The main package should be minimal, handling initialization and delegating to library packages. Substantial logic in main makes code hard to test and reuse. When we see large main packages, we suggest extracting logic into library packages that main coordinates. This separation allows testing business logic without running the entire application and enables reusing packages in different executables.
The internal directory restricts imports, preventing external packages from
depending on implementation details. Code in pkg/internal/ can only be
imported by code within pkg/. This provides stronger encapsulation than
unexported identifiers alone.

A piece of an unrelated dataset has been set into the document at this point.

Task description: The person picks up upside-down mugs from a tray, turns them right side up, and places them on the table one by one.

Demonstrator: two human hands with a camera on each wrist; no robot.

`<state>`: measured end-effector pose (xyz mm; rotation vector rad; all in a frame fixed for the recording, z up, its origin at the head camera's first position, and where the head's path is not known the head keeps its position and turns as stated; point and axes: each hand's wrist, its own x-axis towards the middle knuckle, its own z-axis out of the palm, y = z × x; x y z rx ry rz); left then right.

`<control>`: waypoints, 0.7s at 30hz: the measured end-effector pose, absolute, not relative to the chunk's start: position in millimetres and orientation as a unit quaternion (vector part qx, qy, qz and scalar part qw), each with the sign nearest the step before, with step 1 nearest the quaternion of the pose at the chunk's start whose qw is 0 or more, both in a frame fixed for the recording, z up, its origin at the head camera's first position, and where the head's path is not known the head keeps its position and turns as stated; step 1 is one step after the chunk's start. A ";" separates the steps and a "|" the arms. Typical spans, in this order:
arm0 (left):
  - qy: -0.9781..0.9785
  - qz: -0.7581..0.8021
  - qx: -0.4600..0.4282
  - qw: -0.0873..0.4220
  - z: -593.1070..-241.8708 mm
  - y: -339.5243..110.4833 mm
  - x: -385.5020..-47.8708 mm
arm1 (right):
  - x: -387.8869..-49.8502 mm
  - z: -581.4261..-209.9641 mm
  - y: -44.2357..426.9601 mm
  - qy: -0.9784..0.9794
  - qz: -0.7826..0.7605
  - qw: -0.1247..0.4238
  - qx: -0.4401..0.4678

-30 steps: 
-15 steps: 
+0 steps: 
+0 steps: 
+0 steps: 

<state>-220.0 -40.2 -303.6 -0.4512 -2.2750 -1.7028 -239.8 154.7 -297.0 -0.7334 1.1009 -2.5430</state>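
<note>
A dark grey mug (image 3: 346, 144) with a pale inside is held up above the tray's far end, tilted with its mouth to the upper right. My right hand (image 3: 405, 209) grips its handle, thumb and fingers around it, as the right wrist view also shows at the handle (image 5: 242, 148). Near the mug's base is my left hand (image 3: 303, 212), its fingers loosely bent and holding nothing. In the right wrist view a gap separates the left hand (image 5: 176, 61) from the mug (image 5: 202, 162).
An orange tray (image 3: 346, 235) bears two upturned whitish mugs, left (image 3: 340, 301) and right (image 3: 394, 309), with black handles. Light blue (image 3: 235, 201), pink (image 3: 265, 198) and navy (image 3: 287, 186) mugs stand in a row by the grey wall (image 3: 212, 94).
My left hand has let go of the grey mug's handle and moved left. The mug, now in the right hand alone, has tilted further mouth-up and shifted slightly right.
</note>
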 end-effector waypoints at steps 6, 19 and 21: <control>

When reviewing package structure, we verify
internal packages contain implementation details, not APIs intended for external
use.
Exported identifiers start with uppercase letters, unexported with lowercase. This simple rule provides package-level encapsulation. When reviewing new types and functions, we verify the capitalization matches the intended visibility. Over-exporting creates maintenance burden because changing exported APIs requires considering all possible callers. Under-exporting forces callers into workarounds or reflection. The right balance comes from understanding what callers need.
Package documentation appears in comments on the package declaration. The
comment should describe what the package does and how to use it. Well-documented
packages start with // Package name does... followed by overview and usage
examples. When package documentation is missing or vague, users can't understand
the package without reading implementation.
Circular dependencies indicate design problems. Go prevents them at compile time, but avoiding them requires thoughtful package organization. When we encounter code that struggles with circular dependencies, the solution usually involves extracting shared interfaces or types into a separate package that both sides can depend on. This often improves design by clarifying dependencies.
Bringing It Together
Effective Go code review balances catching significant issues with maintaining development velocity. Not every deviation from Go conventions warrants blocking a pull request. A goroutine leak or data race demands attention before merge. A variable name that could be shorter or a test that could use table-driven format might not. The key is developing judgment about which issues matter for production reliability and long-term maintenance versus which represent minor polish.
Go's tooling ecosystem provides automated checking for many common issues. Race detector, vet, and linters catch problems that humans might miss in review. Integrating these tools into continuous integration ensures they run on every change. Code review then focuses on issues that require human judgment: architectural decisions, API design, concurrency patterns, and business logic correctness.
The patterns in this checklist reflect how Go is designed to work. Following them creates code that other Go developers can read and maintain easily. When code fights Go idioms, it becomes harder to work with and often less efficient. Better review practices catch concurrency bugs before production, identify resource leaks before they cause outages, and create learning opportunities that improve team skills over time.